What the exercise asks>
Nothing but a verbatim copy of the data, minus the images, should be returned.

Provided material>

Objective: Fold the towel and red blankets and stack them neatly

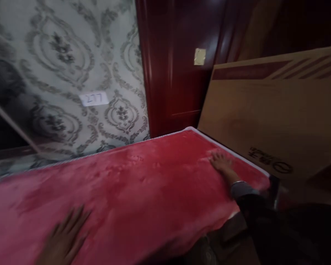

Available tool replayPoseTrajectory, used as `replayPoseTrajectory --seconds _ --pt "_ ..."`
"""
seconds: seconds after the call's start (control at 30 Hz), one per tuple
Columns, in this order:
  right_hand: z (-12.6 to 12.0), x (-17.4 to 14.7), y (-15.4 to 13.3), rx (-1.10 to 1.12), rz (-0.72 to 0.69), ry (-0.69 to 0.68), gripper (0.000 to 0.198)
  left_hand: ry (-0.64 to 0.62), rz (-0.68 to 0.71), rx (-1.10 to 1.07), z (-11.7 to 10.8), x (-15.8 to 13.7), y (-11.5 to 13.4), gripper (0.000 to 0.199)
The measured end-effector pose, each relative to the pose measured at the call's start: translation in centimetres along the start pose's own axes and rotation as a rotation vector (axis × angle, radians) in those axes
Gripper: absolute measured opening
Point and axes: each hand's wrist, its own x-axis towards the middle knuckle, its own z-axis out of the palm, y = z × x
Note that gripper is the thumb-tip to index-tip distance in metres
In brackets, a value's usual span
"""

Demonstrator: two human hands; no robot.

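A red and pink cloth with a plush-looking face lies spread over a long flat surface, its light edging showing along the back and right sides. My left hand rests flat on the pink part at the lower left, fingers spread. Toward the right end, my right hand lies palm down on the red part, near the light edging, with its fingers stretched out. Neither hand holds anything. Small wrinkles run across the middle of the cloth, and its front edge hangs unevenly.
A large cardboard box stands close by on the right. Behind the cloth are a patterned wall with a paper label reading 277 and a dark red wooden panel bearing a small yellowish patch.
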Motion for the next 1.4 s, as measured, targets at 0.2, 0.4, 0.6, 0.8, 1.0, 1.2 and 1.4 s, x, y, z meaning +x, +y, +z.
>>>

Output>
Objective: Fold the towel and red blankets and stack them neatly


Available tool replayPoseTrajectory, used as `replayPoseTrajectory --seconds _ --pt "_ ..."`
"""
seconds: seconds after the call's start (control at 30 Hz), one per tuple
Columns, in this order:
  right_hand: z (-12.6 to 12.0), x (-17.4 to 14.7), y (-15.4 to 13.3), rx (-1.10 to 1.12), rz (-0.72 to 0.69), ry (-0.69 to 0.68), gripper (0.000 to 0.198)
  left_hand: ry (-0.64 to 0.62), rz (-0.68 to 0.71), rx (-1.10 to 1.07), z (-11.7 to 10.8), x (-15.8 to 13.7), y (-11.5 to 13.4), gripper (0.000 to 0.199)
The measured end-effector pose, each relative to the pose measured at the call's start: translation in centimetres along the start pose's own axes and rotation as a rotation vector (axis × angle, radians) in those axes
Gripper: absolute measured opening
Point and axes: each hand's wrist, its own x-axis towards the middle knuckle, its own z-axis out of the palm, y = z × x
Note that gripper is the thumb-tip to index-tip distance in metres
In brackets, a value's usual span
"""

Demonstrator: two human hands; no robot.

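A red and pink cloth with a plush-looking face lies spread over a long flat surface, its light edging showing along the back and right sides. My left hand rests flat on the pink part at the lower left, fingers spread. Toward the right end, my right hand lies palm down on the red part, near the light edging, with its fingers stretched out. Neither hand holds anything. Small wrinkles run across the middle of the cloth, and its front edge hangs unevenly.
A large cardboard box stands close by on the right. Behind the cloth are a patterned wall with a paper label reading 277 and a dark red wooden panel bearing a small yellowish patch.
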Motion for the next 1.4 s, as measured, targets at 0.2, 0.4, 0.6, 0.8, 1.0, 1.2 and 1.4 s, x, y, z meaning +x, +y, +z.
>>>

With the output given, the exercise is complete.